__Problem__. What should come back is the data below, word for word, minus any picture.

__Available data__.
——————————
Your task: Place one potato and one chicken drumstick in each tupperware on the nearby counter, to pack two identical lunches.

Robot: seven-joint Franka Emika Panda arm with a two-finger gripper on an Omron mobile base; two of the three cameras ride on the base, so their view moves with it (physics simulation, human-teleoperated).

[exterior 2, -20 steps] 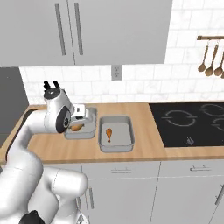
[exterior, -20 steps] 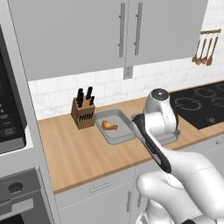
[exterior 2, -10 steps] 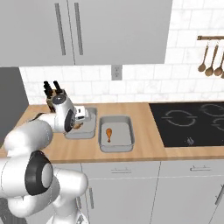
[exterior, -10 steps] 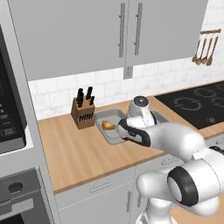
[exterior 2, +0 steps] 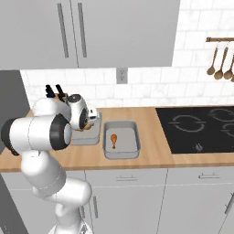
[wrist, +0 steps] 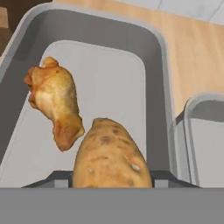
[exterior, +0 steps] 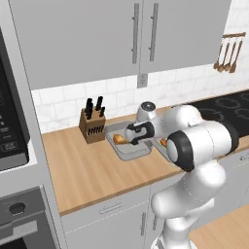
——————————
__Answer to this problem__.
Your task: Place one potato and one chicken drumstick in each tupperware on the nearby counter, to pack two identical lunches.

Robot: seven-joint Franka Emika Panda arm with a two-finger gripper on an Omron mobile base; two of the three cameras ride on the base, so their view moves with it (physics simulation, human-teleoperated).

[exterior 2, -20 steps] 
[exterior, -20 steps] 
[exterior 2, -10 steps] 
[exterior, -10 steps] 
[exterior 2, +0 steps] 
[wrist, +0 steps] 
[exterior, +0 steps] 

Nothing else is required to complete the output.